Transcribe the data exactly. Leave nothing out.

DATASET EXTRACT
━━━━━━━━━━
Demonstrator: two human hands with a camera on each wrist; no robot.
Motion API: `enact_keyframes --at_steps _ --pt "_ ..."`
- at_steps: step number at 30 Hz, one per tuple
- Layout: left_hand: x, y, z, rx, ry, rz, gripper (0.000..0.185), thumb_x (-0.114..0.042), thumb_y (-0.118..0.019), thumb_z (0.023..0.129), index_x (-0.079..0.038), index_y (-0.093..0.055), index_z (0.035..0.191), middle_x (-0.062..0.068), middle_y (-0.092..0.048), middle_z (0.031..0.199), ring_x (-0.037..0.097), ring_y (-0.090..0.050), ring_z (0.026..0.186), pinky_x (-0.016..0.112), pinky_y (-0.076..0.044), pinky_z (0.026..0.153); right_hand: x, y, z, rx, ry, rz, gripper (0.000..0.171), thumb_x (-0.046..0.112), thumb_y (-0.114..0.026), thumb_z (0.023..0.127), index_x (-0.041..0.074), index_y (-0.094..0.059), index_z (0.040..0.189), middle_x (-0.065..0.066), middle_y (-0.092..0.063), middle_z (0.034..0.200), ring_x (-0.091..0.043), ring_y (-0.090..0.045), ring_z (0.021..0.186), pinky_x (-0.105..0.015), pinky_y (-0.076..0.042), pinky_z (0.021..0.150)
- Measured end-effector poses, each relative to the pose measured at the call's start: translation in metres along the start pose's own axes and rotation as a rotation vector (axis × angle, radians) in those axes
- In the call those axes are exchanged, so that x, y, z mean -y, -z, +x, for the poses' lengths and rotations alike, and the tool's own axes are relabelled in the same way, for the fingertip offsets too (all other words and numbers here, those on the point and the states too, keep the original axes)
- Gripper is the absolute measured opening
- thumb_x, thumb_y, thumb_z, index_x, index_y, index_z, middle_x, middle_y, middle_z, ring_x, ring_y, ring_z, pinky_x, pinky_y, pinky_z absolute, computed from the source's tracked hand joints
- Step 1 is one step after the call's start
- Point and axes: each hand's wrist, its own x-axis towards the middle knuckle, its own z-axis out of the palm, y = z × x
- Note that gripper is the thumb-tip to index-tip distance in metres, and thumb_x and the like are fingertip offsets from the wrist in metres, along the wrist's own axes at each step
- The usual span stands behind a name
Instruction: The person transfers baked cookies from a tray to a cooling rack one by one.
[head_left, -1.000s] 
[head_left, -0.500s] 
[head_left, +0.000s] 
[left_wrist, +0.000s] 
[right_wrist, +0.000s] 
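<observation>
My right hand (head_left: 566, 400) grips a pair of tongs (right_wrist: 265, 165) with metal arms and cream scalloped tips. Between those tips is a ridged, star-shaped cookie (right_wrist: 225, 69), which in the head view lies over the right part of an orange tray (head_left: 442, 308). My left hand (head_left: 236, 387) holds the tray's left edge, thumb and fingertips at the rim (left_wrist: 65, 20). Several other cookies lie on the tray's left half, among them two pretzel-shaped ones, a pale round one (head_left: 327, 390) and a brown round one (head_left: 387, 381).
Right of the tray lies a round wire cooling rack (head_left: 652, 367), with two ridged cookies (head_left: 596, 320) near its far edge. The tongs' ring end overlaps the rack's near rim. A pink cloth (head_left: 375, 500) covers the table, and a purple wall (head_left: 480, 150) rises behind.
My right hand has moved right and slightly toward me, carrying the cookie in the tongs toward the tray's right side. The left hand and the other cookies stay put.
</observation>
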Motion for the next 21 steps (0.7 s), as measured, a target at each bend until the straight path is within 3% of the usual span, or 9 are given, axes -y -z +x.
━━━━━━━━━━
RESPONSE TO THIS TASK
Demonstrator: two human hands with a camera on each wrist; no robot.
Motion API: `enact_keyframes --at_steps _ --pt "_ ..."`
- at_steps: step number at 30 Hz, one per tuple
- Layout: left_hand: x, y, z, rx, ry, rz, gripper (0.000..0.185), thumb_x (-0.114..0.042), thumb_y (-0.118..0.019), thumb_z (0.023..0.129), index_x (-0.079..0.038), index_y (-0.093..0.055), index_z (0.035..0.191), middle_x (-0.062..0.068), middle_y (-0.092..0.048), middle_z (0.031..0.199), ring_x (-0.037..0.097), ring_y (-0.090..0.050), ring_z (0.026..0.186), pinky_x (-0.016..0.112), pinky_y (-0.076..0.044), pinky_z (0.026..0.153); right_hand: x, y, z, rx, ry, rz, gripper (0.000..0.171), thumb_x (-0.046..0.112), thumb_y (-0.114..0.026), thumb_z (0.023..0.127), index_x (-0.041..0.074), index_y (-0.094..0.059), index_z (0.040..0.189), middle_x (-0.065..0.066), middle_y (-0.092..0.063), middle_z (0.034..0.200), ring_x (-0.091..0.043), ring_y (-0.090..0.045), ring_z (0.021..0.186), pinky_x (-0.105..0.015), pinky_y (-0.076..0.042), pinky_z (0.021..0.150)
- Measured end-effector poses, each relative to the pose measured at the call's start: translation in metres along the start pose's own axes and rotation as a rotation vector (axis × angle, radians) in those axes
- In the call those axes are exchanged, so that x, y, z mean -y, -z, +x, for the poses' lengths and rotations alike, and the tool's own axes are relabelled in the same way, for the fingertip offsets too (all other words and numbers here, those on the point and the states too, keep the original axes)
- Gripper is the absolute measured opening
- thumb_x, thumb_y, thumb_z, index_x, index_y, index_z, middle_x, middle_y, middle_z, ring_x, ring_y, ring_z, pinky_x, pinky_y, pinky_z absolute, computed from the source's tracked hand joints
- Step 1 is one step after the call's start
- Point and axes: each hand's wrist, its own x-axis towards the middle knuckle, its own z-axis out of the palm, y = z × x
- Note that gripper is the thumb-tip to index-tip distance in metres, and thumb_x and the like are fingertip offsets from the wrist in metres, along the wrist's own axes at each step
- The usual span stands behind a name
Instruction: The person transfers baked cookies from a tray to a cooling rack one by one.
[head_left, -1.000s] 
[head_left, -0.500s] 
[head_left, +0.000s] 
[left_wrist, +0.000s] 
[right_wrist, +0.000s] 
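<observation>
My right hand (head_left: 566, 400) grips a pair of tongs (right_wrist: 265, 165) with metal arms and cream scalloped tips. Between those tips is a ridged, star-shaped cookie (right_wrist: 225, 69), which in the head view lies over the right part of an orange tray (head_left: 442, 308). My left hand (head_left: 236, 387) holds the tray's left edge, thumb and fingertips at the rim (left_wrist: 65, 20). Several other cookies lie on the tray's left half, among them two pretzel-shaped ones, a pale round one (head_left: 327, 390) and a brown round one (head_left: 387, 381).
Right of the tray lies a round wire cooling rack (head_left: 652, 367), with two ridged cookies (head_left: 596, 320) near its far edge. The tongs' ring end overlaps the rack's near rim. A pink cloth (head_left: 375, 500) covers the table, and a purple wall (head_left: 480, 150) rises behind.
My right hand has moved right and slightly toward me, carrying the cookie in the tongs toward the tray's right side. The left hand and the other cookies stay put.
</observation>
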Motion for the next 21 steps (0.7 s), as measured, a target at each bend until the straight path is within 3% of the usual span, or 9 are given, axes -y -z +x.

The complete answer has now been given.